• **Exercise aim**: The material below has pictures in it. Set down only the lines from the line containing "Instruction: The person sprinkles" through the line containing "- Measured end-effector", word for word, and leave the pictures behind.

· · · · ·

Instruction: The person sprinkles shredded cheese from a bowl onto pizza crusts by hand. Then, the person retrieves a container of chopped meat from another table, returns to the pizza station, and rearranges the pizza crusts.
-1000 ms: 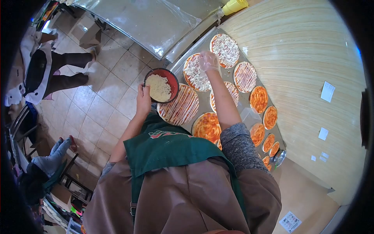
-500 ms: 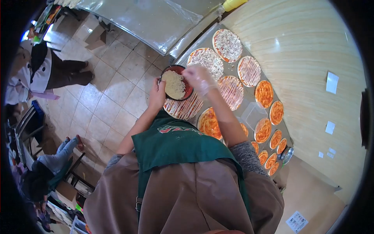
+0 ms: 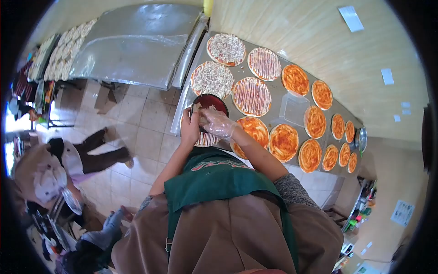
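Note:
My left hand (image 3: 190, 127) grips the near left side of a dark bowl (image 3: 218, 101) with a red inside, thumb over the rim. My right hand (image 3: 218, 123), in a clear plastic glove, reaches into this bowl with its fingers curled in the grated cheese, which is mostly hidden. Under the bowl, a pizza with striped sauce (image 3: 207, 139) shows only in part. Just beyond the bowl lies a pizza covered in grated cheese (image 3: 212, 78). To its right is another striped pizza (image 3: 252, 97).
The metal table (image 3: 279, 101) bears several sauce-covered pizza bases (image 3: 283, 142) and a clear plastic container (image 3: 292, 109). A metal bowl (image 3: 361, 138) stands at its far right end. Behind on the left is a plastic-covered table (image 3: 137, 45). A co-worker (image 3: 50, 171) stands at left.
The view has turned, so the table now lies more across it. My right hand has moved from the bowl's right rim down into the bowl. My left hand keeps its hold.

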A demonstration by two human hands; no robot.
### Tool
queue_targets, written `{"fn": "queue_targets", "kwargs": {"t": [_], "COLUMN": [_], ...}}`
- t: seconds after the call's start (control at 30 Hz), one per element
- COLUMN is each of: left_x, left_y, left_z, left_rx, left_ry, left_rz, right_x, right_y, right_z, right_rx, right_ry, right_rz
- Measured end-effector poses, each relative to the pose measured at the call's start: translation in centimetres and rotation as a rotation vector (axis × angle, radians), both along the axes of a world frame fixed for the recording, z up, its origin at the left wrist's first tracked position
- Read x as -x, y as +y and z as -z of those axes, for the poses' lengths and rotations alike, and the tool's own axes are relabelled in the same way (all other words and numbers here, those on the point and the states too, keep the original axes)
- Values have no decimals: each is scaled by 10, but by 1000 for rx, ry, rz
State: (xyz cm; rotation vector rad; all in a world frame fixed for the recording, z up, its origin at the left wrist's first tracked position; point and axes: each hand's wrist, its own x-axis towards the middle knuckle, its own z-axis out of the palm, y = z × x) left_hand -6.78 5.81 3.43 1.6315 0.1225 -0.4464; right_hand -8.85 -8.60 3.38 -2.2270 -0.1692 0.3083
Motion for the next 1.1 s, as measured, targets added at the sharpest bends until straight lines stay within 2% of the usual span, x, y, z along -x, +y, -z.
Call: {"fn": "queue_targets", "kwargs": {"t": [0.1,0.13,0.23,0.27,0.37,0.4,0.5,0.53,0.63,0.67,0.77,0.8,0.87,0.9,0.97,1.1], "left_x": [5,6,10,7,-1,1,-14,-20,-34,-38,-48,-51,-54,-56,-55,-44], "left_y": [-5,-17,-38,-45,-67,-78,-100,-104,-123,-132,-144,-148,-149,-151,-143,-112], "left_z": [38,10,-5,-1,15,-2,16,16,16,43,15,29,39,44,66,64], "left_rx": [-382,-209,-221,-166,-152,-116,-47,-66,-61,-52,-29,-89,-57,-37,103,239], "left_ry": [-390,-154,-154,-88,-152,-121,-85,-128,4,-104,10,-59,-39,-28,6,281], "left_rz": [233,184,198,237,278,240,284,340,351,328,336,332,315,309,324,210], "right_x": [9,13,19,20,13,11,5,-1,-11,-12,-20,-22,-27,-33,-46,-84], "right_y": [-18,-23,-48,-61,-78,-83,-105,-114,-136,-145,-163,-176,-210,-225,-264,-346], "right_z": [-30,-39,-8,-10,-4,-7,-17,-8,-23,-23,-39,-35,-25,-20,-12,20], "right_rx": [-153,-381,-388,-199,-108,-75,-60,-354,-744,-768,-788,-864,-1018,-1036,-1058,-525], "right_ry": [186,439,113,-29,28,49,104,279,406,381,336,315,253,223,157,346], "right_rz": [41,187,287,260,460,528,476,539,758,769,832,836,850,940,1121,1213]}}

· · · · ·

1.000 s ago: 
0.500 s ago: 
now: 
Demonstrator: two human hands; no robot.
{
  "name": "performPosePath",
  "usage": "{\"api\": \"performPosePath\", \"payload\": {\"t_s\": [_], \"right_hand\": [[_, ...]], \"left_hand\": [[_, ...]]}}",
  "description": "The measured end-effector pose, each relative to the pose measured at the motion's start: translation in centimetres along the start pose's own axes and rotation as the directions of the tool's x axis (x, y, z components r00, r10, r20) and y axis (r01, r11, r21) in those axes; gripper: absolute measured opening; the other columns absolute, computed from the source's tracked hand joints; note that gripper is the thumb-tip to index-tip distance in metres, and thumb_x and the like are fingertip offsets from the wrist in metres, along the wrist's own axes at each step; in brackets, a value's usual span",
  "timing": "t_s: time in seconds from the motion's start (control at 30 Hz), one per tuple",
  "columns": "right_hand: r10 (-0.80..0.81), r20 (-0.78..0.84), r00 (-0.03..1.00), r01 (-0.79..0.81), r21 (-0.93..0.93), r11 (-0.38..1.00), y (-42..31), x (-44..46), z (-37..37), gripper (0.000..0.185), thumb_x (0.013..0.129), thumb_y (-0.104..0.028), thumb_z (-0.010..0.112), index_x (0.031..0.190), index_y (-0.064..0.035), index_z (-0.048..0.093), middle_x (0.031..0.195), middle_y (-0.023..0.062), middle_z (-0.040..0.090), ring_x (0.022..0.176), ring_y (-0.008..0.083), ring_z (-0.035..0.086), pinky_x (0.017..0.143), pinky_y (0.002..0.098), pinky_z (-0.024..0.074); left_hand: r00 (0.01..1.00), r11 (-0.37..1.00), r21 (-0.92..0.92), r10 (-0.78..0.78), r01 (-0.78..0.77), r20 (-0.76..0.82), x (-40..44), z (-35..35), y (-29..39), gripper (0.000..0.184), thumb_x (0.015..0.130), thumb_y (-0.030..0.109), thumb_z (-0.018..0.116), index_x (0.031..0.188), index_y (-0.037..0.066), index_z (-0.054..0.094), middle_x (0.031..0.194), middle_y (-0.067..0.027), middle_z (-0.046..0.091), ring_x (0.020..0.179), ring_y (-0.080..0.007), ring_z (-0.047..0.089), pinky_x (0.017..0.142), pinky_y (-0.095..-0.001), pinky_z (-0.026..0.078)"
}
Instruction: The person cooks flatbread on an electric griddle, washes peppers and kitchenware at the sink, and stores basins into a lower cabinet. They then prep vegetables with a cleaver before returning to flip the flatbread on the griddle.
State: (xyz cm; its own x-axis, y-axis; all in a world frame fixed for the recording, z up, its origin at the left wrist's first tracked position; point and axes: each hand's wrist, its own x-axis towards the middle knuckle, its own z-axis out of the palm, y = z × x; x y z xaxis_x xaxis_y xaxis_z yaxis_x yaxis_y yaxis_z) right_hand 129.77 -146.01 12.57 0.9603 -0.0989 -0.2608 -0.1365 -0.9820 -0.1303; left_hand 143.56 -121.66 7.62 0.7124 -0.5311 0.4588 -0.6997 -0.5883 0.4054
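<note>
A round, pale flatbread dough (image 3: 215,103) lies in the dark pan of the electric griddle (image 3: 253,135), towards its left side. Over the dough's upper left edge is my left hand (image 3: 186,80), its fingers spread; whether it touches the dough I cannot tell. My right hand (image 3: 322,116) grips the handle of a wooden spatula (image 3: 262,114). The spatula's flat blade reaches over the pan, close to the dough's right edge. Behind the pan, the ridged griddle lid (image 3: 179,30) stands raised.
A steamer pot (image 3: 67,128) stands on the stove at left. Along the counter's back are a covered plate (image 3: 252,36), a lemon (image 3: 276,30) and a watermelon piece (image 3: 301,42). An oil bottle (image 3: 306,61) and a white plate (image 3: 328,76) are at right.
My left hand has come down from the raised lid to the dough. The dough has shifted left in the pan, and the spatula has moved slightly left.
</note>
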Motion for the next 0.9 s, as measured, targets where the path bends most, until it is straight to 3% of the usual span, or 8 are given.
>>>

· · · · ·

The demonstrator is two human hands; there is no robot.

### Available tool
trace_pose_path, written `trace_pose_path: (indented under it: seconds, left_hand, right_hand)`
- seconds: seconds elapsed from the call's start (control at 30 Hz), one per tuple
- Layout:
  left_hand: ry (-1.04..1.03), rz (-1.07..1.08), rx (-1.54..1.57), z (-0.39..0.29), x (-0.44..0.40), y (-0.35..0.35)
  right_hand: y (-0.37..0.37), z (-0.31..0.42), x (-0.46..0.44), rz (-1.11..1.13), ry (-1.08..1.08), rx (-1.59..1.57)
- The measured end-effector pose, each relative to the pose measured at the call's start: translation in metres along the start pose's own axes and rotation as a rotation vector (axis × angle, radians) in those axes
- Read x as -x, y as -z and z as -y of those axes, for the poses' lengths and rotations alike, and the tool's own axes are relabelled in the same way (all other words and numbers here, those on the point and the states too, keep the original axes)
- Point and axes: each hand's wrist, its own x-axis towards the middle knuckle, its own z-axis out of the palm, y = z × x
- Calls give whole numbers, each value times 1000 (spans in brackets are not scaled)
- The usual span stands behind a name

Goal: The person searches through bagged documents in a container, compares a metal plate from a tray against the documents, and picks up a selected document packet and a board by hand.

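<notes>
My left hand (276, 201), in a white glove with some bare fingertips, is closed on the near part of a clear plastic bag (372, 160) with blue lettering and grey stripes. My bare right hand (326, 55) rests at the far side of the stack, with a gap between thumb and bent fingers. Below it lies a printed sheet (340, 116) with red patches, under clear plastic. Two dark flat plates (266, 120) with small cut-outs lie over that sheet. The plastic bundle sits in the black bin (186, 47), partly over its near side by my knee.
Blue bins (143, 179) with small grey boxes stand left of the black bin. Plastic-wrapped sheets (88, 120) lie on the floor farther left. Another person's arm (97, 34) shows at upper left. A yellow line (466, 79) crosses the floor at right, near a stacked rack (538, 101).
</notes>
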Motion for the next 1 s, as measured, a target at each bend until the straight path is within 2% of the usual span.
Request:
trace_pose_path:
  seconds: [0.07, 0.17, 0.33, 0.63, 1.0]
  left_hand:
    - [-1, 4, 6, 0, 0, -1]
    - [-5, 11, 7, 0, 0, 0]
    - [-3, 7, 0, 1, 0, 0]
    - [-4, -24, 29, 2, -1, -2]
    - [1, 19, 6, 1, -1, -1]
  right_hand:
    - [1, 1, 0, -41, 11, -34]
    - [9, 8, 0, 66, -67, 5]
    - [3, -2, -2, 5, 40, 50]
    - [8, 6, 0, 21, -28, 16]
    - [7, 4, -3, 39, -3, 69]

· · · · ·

• **Result of this exercise**:
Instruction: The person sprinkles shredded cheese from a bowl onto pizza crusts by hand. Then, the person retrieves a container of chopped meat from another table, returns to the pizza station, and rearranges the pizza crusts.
-1000 ms: 
-500 ms: 
+0 ms: 
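Note:
My left hand (image 3: 190, 127) grips the near left side of a dark bowl (image 3: 218, 101) with a red inside, thumb over the rim. My right hand (image 3: 218, 123), in a clear plastic glove, reaches into this bowl with its fingers curled in the grated cheese, which is mostly hidden. Under the bowl, a pizza with striped sauce (image 3: 207, 139) shows only in part. Just beyond the bowl lies a pizza covered in grated cheese (image 3: 212, 78). To its right is another striped pizza (image 3: 252, 97).
The metal table (image 3: 279, 101) bears several sauce-covered pizza bases (image 3: 283, 142) and a clear plastic container (image 3: 292, 109). A metal bowl (image 3: 361, 138) stands at its far right end. Behind on the left is a plastic-covered table (image 3: 137, 45). A co-worker (image 3: 50, 171) stands at left.
The view has turned, so the table now lies more across it. My right hand has moved from the bowl's right rim down into the bowl. My left hand keeps its hold.
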
A demonstration by two human hands; no robot.
### Tool
queue_targets, written `{"fn": "queue_targets", "kwargs": {"t": [_], "COLUMN": [_], ...}}`
- t: seconds after the call's start (control at 30 Hz), one per element
- COLUMN is each of: left_x, left_y, left_z, left_rx, left_ry, left_rz, right_x, right_y, right_z, right_rx, right_ry, right_rz
- Measured end-effector poses, each relative to the pose measured at the call's start: translation in centimetres and rotation as a rotation vector (axis × angle, radians), both along the axes of a world frame fixed for the recording, z up, its origin at the left wrist's first tracked position

A complete answer has now been given to the exercise.